A simplified example would be to go from

{Line[{{0, 0}, {0, 1}, {1, 2}}], 
   Line[{{0, 0}, {1, 0}}], {{{1, -1}, {0, -1}}, {0, 0}}]]}

to a shape like

Polygon[{{0, 0}, {0, 1}, {1, 2}, {1, 0}}]

but of course in an automatic way dealing with lines consisting of many points.

It seems to me that the Filling functions unfortunately are expecting functions or data directly instead of the Line objects produced by plots.

P.S.: It might be easier to work within a plot directly so that I can use the standard Filling techniques but in that case I need at the very least a clever way to deal with rotating interpolated functions. If I want f[x] but rotated by an angle theta that is easy to do by acting with the rotation on points or on a Line but not easy to work on the interpolation function directly. I guess I can convert the lines to points and create ListLinePlot's from that but is there a better way to work directly with the Line objects? (P.P.S.: The enclosed region is not necessarily convex.)


In general, generating nonconvex polygons is nontrivial unless you have an algorithm for determining which point to go to next. There's a pretty nice NonConvexHullMesh function in the repository that we can make use of.

linepts = {{0, 0}, {0, 1}, {1, 2}};
transformpts = {{0, 0}, {1, 0}};
geotrans = {{1, -1}, {0, -1}}.# + {0, 0} & /@ transformpts;
polypts = Union[linepts, geotrans];
mesh = ResourceFunction["NonConvexHullMesh"][polypts, 10]

Final calculated region.

I'm using the raw points here, but if your points are already in the form of lines, you can always extract the points using something like Cases[myline, {_,_}] to get the points back. GeometricTransformation states that GeometricTransformation[object, {m, v}] yields m.r + v for each point r in object, so I'm using that definition since the transformation doesn't seem to actually apply until you put it into a Graphics form.
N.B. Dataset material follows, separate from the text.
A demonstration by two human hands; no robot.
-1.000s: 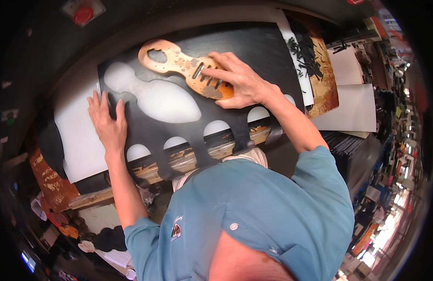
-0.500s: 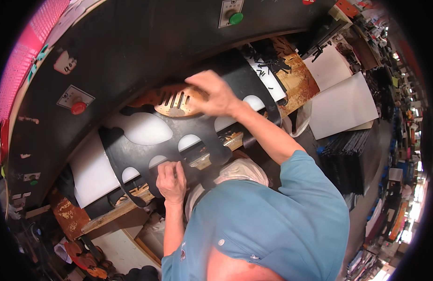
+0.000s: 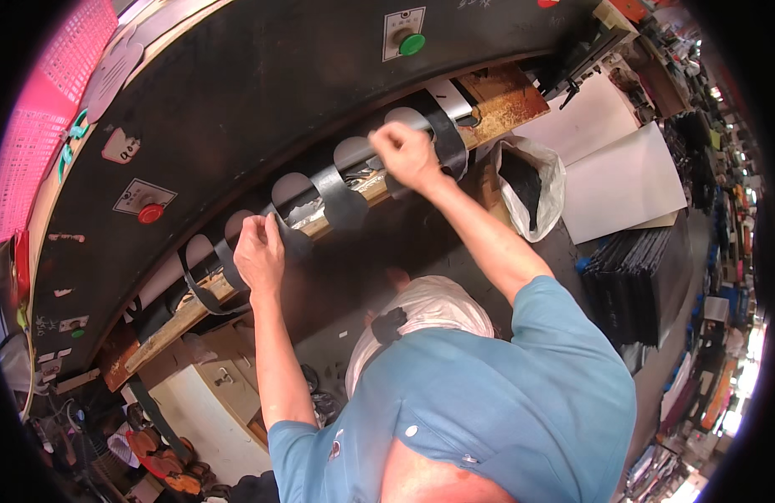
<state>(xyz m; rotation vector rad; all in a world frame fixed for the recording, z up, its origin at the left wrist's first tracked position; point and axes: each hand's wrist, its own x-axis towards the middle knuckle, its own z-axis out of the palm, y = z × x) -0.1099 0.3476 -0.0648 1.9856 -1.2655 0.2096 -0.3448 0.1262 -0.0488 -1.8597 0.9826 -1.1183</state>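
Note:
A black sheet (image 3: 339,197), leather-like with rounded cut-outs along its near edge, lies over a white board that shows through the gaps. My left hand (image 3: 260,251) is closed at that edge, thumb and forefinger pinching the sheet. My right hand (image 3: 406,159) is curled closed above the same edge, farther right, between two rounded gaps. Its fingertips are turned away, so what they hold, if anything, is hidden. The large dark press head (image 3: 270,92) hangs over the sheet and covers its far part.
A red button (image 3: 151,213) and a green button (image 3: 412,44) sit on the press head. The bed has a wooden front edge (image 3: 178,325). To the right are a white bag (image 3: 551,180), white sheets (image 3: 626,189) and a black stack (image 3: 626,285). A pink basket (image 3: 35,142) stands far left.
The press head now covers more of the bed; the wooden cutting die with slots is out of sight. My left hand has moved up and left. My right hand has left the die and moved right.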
In the ResourceFunction, the second argument (I have 10) is the sensitivity. Depending on the number of points and how closely spaced they are, you may have to adjust this sensitivity. As I mentioned before, non-convex hulls are difficult. If you know enough about the points beforehand, you may be able to come up with an efficient method of selecting the points directly.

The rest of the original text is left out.